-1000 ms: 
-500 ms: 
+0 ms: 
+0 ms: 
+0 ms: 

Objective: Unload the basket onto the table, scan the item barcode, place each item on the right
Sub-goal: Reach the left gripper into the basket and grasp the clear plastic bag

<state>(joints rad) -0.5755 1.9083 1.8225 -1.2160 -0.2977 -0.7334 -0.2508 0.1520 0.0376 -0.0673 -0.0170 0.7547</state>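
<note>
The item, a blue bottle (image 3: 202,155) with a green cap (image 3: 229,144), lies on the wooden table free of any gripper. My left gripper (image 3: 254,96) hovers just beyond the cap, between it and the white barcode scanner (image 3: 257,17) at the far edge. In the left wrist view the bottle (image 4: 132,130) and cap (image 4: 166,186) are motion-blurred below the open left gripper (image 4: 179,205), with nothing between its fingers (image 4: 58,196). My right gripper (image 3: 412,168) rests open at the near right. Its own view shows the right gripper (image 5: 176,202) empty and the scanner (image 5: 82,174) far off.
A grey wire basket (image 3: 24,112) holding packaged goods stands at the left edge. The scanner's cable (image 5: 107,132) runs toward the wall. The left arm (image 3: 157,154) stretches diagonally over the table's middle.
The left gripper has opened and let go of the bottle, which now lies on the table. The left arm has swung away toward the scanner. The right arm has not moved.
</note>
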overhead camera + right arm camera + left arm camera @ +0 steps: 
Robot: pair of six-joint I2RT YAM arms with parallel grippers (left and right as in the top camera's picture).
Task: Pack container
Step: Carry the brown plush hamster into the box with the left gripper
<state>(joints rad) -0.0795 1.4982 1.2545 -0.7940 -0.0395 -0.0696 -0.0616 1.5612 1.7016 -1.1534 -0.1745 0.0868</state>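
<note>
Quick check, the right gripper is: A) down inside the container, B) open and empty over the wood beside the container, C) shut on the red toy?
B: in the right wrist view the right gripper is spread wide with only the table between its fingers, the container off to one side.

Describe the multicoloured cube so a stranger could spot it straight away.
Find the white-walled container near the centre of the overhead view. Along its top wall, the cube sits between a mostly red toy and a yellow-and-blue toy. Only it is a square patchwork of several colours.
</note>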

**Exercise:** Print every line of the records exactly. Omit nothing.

**Solution to the exercise:**
-1000 ms: 
-500 ms: 
+0 ms: 
+0 ms: 
+0 ms: 

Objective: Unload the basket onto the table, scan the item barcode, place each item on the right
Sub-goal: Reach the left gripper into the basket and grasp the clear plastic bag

<state>(joints rad) -0.5755 1.9083 1.8225 -1.2160 -0.2977 -0.7334 -0.2508 0.1520 0.0376 -0.0673 -0.0170 0.7547</state>
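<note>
The item, a blue bottle (image 3: 202,155) with a green cap (image 3: 229,144), lies on the wooden table free of any gripper. My left gripper (image 3: 254,96) hovers just beyond the cap, between it and the white barcode scanner (image 3: 257,17) at the far edge. In the left wrist view the bottle (image 4: 132,130) and cap (image 4: 166,186) are motion-blurred below the open left gripper (image 4: 179,205), with nothing between its fingers (image 4: 58,196). My right gripper (image 3: 412,168) rests open at the near right. Its own view shows the right gripper (image 5: 176,202) empty and the scanner (image 5: 82,174) far off.
A grey wire basket (image 3: 24,112) holding packaged goods stands at the left edge. The scanner's cable (image 5: 107,132) runs toward the wall. The left arm (image 3: 157,154) stretches diagonally over the table's middle.
The left gripper has opened and let go of the bottle, which now lies on the table. The left arm has swung away toward the scanner. The right arm has not moved.
</note>
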overhead camera + right arm camera + left arm camera @ +0 steps: 
Robot: pair of six-joint I2RT YAM arms with parallel grippers (left and right as in the top camera's picture).
Task: Pack container
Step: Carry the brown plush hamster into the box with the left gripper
<state>(joints rad) -0.0795 1.4982 1.2545 -0.7940 -0.0395 -0.0696 -0.0616 1.5612 1.7016 -1.1534 -0.1745 0.0868</state>
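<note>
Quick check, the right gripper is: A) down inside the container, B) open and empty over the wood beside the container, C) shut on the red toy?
B: in the right wrist view the right gripper is spread wide with only the table between its fingers, the container off to one side.

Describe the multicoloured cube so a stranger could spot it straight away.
Find the white-walled container near the centre of the overhead view. Along its top wall, the cube sits between a mostly red toy and a yellow-and-blue toy. Only it is a square patchwork of several colours.
</note>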

With this, the exercise has been completed.